**Your assignment:**
Nothing beyond the line containing "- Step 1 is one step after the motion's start" should be printed; print each line exactly from the first line of the listing below through it.
/---
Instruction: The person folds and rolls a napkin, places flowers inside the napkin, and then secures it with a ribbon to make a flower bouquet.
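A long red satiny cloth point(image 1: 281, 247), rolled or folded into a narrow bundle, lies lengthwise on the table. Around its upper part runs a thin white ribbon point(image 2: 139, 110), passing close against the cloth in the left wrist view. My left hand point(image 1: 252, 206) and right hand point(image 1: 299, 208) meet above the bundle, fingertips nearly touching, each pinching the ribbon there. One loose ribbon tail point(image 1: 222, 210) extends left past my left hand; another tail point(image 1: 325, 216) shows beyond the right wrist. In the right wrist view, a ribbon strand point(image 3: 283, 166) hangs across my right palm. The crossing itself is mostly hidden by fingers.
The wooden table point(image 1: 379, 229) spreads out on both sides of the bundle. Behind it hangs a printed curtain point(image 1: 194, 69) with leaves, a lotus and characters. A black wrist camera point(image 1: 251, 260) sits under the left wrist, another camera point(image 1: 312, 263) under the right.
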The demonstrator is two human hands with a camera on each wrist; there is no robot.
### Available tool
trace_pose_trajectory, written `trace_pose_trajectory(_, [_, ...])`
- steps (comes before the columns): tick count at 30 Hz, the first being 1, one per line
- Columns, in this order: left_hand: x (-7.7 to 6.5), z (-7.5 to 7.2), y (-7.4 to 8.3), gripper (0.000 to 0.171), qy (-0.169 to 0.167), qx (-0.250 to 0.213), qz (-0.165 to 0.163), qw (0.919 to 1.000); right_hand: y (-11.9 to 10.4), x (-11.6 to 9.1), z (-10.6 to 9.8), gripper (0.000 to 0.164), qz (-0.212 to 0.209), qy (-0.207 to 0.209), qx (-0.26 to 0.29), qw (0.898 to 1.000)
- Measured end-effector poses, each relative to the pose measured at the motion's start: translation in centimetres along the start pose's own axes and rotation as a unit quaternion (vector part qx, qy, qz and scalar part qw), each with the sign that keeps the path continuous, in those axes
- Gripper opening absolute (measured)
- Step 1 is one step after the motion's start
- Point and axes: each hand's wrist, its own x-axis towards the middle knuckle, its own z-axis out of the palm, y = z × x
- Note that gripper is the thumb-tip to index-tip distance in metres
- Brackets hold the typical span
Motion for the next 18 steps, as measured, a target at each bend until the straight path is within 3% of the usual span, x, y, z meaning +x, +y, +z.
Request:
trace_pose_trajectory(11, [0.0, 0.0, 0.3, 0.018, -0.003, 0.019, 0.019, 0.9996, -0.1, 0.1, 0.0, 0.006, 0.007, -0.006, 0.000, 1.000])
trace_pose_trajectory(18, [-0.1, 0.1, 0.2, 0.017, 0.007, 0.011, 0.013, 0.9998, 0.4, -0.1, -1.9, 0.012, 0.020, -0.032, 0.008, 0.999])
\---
**Problem solution:**
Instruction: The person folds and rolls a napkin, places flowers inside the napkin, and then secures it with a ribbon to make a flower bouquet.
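A long red satiny cloth point(image 1: 281, 247), rolled or folded into a narrow bundle, lies lengthwise on the table. Around its upper part runs a thin white ribbon point(image 2: 139, 110), passing close against the cloth in the left wrist view. My left hand point(image 1: 252, 206) and right hand point(image 1: 299, 208) meet above the bundle, fingertips nearly touching, each pinching the ribbon there. One loose ribbon tail point(image 1: 222, 210) extends left past my left hand; another tail point(image 1: 325, 216) shows beyond the right wrist. In the right wrist view, a ribbon strand point(image 3: 283, 166) hangs across my right palm. The crossing itself is mostly hidden by fingers.
The wooden table point(image 1: 379, 229) spreads out on both sides of the bundle. Behind it hangs a printed curtain point(image 1: 194, 69) with leaves, a lotus and characters. A black wrist camera point(image 1: 251, 260) sits under the left wrist, another camera point(image 1: 312, 263) under the right.
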The demonstrator is two human hands with a camera on each wrist; there is no robot.
### Available tool
trace_pose_trajectory, written `trace_pose_trajectory(_, [_, ...])`
- steps (comes before the columns): tick count at 30 Hz, the first being 1, one per line
- Columns, in this order: left_hand: x (-7.7 to 6.5), z (-7.5 to 7.2), y (-7.4 to 8.3), gripper (0.000 to 0.171), qy (-0.169 to 0.167), qx (-0.250 to 0.213), qz (-0.165 to 0.163), qw (0.919 to 1.000); right_hand: y (-11.9 to 10.4), x (-11.6 to 9.1), z (-10.6 to 9.8), gripper (0.000 to 0.164), qz (-0.212 to 0.209), qy (-0.207 to 0.209), qx (-0.26 to 0.29), qw (0.898 to 1.000)
- Measured end-effector poses, each relative to the pose measured at the motion's start: translation in centimetres along the start pose's own axes and rotation as a unit quaternion (vector part qx, qy, qz and scalar part qw), each with the sign that keeps the path continuous, in those axes
- Gripper opening absolute (measured)
- Step 1 is one step after the motion's start

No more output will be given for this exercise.